I seem to have strained my writing muscle or something. Usually when I sit down with a blank page I can stick something into it; many times I have an idea for something even before I open the blank page. Lately, it’s been blank page and then nothing.
Once many moons ago, back in the 80’s, I went out and played some b.b. in a pick up game. I should have known better—some of the guys playing were like idiot guys who hadn’t played the game much and were trying to imitate stuff they had seen on TV. So this one idiot guy dives in front of me as I was driving for the basket—in an apparent attempt to steal the ball—and low bridges me. In an instinctive effort to protect my face which was heading for the black top my right arm stuck itself out and save my face OK, but my forward momentum caused the right elbow to hyperextend—i.e. go in the direction it is not supposed to go.
The thing swelled up so bad at the elbow that I went to the emergency room and had it x-rayed. There was a fracture but way deep inside and nothing to be done about it except to keep the arm immobilized they said, which wasn’t that hard since the arm had immobilized itself by becoming useless. If you stop to think about it—which I don’t encourage really—the only use an arm—as opposed to a leg—has is to have a hand attached to it. If we were born without hands attached to our arms we would just have these sort of clubs we could use I supposed to beat on each other—but which would be otherwise pretty much maladaptive in my opinion.
So my arm was rendered useless in the sense that the strain at the elbow had the effect apparently of stretching ligaments and tendons so I couldn’t hold anything much in my right hand. I couldn’t hold a pencil and make it work. I could hold a glass but with nothing in it; and I took to using my left when it came to bathroom issues. Over a couple of weeks as the swelling went down the strength came back and the right arm once again had a useful purpose—an active hand attached.
Right now my writing muscle is like that—I feel as if my head is stuffed with cotton. I have cotton coming out of my ears. When I was just downstairs a few minutes ago, I found myself envying, once again, our cat’s ability to flat out relax. She had found a bit of sun in front of the window and she was just stretched out in that—as only a cat can stretch out. She was so damn relaxed that even her tongue was relaxed because the tip of it was sticking out of her mouth.

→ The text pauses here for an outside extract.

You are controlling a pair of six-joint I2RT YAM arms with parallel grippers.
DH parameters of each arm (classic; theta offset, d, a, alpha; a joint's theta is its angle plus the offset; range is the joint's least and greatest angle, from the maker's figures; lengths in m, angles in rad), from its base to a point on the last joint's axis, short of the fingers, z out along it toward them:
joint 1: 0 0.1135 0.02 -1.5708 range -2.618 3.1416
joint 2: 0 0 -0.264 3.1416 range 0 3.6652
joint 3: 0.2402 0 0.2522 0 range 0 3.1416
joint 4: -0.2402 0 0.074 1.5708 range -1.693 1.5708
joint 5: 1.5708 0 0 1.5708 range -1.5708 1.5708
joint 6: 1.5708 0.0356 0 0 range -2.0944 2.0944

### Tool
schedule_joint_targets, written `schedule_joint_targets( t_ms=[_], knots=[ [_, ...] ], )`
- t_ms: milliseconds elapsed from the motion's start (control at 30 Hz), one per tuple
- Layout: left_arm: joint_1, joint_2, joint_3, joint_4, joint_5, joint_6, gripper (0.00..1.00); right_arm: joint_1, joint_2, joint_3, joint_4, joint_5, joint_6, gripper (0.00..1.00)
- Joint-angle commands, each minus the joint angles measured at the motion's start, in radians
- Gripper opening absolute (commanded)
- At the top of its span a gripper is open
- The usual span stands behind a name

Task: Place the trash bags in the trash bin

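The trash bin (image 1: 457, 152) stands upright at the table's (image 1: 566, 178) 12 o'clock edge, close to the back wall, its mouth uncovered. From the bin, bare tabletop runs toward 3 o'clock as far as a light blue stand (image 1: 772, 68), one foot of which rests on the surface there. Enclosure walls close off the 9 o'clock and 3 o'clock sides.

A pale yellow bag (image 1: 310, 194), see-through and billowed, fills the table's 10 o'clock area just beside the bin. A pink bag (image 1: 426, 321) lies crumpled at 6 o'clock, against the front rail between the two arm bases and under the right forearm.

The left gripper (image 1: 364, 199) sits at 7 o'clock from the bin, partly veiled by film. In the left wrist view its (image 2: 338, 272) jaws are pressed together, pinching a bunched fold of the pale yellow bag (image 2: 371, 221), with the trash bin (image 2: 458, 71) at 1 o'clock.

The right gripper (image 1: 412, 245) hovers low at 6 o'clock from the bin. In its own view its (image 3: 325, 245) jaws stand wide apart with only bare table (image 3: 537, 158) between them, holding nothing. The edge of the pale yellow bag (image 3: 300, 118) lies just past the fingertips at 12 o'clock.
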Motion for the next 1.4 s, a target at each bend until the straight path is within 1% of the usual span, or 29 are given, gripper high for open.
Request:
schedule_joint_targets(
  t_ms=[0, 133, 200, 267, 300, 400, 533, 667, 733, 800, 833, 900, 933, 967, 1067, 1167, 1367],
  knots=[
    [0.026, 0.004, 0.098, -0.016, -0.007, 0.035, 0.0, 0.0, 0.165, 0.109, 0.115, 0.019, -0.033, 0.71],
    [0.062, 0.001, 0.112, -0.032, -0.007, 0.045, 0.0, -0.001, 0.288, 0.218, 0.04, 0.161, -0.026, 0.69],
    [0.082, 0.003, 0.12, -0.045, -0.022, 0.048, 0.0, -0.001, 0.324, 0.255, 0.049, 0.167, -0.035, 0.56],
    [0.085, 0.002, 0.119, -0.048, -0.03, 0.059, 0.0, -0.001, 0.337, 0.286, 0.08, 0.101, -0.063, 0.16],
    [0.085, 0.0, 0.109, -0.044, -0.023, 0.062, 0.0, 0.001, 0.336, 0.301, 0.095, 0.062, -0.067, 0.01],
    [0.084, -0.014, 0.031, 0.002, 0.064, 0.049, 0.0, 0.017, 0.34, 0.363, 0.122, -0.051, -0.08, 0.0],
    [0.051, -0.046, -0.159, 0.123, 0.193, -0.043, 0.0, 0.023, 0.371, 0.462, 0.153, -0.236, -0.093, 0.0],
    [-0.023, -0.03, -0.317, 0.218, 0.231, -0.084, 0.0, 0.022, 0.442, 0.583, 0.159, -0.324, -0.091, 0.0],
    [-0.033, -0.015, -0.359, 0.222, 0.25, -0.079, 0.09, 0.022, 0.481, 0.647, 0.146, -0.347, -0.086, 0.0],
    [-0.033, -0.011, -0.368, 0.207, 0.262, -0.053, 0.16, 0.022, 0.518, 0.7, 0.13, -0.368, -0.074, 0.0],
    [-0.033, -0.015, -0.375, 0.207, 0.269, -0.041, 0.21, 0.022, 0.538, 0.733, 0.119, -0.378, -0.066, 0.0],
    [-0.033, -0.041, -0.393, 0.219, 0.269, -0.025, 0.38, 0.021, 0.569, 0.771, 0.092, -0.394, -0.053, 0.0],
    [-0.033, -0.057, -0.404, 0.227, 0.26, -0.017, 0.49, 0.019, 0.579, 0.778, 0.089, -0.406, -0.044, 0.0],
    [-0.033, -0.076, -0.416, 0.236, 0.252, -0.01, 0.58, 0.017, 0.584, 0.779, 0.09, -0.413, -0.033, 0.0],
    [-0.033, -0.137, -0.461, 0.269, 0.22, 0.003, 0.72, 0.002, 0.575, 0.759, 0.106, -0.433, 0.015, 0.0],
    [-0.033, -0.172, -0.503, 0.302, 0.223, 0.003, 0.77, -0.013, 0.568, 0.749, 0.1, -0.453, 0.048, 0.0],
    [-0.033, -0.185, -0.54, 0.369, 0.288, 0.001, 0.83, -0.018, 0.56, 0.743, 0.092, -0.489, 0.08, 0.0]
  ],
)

Then she saw me and decided to start showing off how relaxed she was by rolling over her back—and stretching again. And then she started into cleaning herself, and rolled up in this sort of posture she can get into to clean her a-hole. Both her back legs stick up in the air, as she goes at the a-hole, pretty vigorously too. I say to her, Good cat! Good Cat! Clean that asshole! Sometimes, I will see her around and ask her if she has cleaned her a-hole lately, just to harass her a little.
But I am just tired, and not in a relaxed way. Maybe that’s why I envy the cat.